Ждан, как держал Оксена за руку, так и задремал. Когда открыл глаза, над землей мутно серело. Ждан увидел близко мертвое Оксеново лицо. Он приподнял тяжелую голову, встал, но ноги подогнулись. Ждан покачнулся, упал на остывшее Оксеново тело.
Глава II
Стоял Ждан у ворот, слушал, как близко в бору куковала кукушка. Загадал: «Кукушка! Кукушка! Долго мне у монахов жить?». Считал: десять, один на десять, два на десять. «Ой, не может статься».

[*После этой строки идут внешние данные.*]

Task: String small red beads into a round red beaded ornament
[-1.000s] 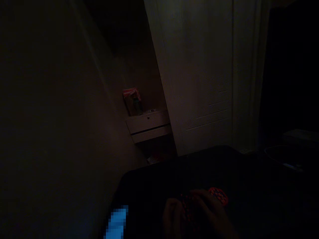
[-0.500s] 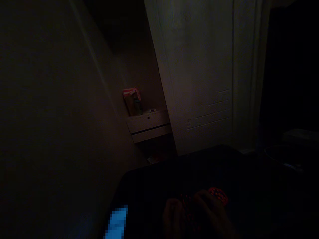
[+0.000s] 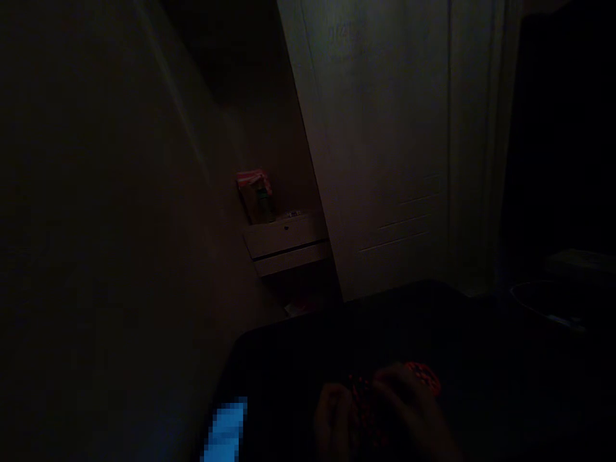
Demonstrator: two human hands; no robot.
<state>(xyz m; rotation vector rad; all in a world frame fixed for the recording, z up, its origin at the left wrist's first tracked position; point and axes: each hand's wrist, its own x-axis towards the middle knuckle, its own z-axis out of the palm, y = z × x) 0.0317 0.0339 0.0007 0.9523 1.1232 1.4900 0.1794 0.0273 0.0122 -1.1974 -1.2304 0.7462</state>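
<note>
In the dim head view, my left hand (image 3: 333, 414) is low in the middle, its fingers curled and the tips drawn together beside a patch of small red pieces (image 3: 363, 401). Opposite it, my right hand (image 3: 416, 407) reaches in from the lower right with bent fingers at the upper edge of the same pieces. Whatever the fingertips hold is too dark and small to name. Just behind my right hand lies a round thing with a red speckled pattern (image 3: 426, 377), partly covered by the hand.
A dark bed-like surface (image 3: 289, 359) spreads under the hands. At lower left glows a blurred blue screen (image 3: 225, 431). Beyond stand a drawer unit (image 3: 289, 240) carrying a red-striped packet (image 3: 253, 179) and a bottle (image 3: 265, 204), and a pale door panel (image 3: 385, 141). A thin cable-like loop (image 3: 534, 308) lies right.
Both hands stay in nearly the same place beside the red pieces. The right fingers have shifted very slightly upward. Nothing else visibly moves.
</note>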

За тыном старческий голос окликнул:
— Ивашко!
Ждан ссутулился. Лицо сразу стало скучным, повернул к воротам голову. Ворота невеликие, створчатые, с тесовой кровлей шатром. На воротах лики святых. От времени и непогоды краски потемнели и облупились, остались клоки бород, сложенные для крестного знамения персты, вверху над бородами и перстами сумеречное всевидящее око.
Ждан вошел в фортку рядом с воротами. За тыном посреди двора стоит бревенчатая церквушка с деревянным крестом над двухскатной тесовой кровлей. Вокруг церквушки вразброс лепится пяток изб, ставленных прямо на земле — кельи иноков, клетушка и рядом с клетью поварня. Позади изб под самый тын протянулись гряды, на грядах капуста, лук, чеснок и горох — все на потребу иноков. У ближней избы, широко расставив ноги, обутые в новые лапти, стоял инок Захарий — келарь, позевывая крестил рот. Ждан подбежал к иноку, сложил лодочкой руки, склонил голову. Захарий привычно махнул рукой, благословляя, лениво ворочая со сна языком, выговорил:
— Собирайся, Ивашко, в город к боярыне Зинаиде, боярина Логина Теленка вдовке, скажи: келарь Захарий челом бьет, в обительской клети хоть шаром покати, и муку, и горох иноки приели. День ангела покойного боярина Логина на носу, бьет-де келарь Захарий челом, чтобы пожаловала братии на помин бояриновой души кормов, как сулилась. Да в городе долго не мешкай, перескажешь боярыне, что наказано, и обратно бреди.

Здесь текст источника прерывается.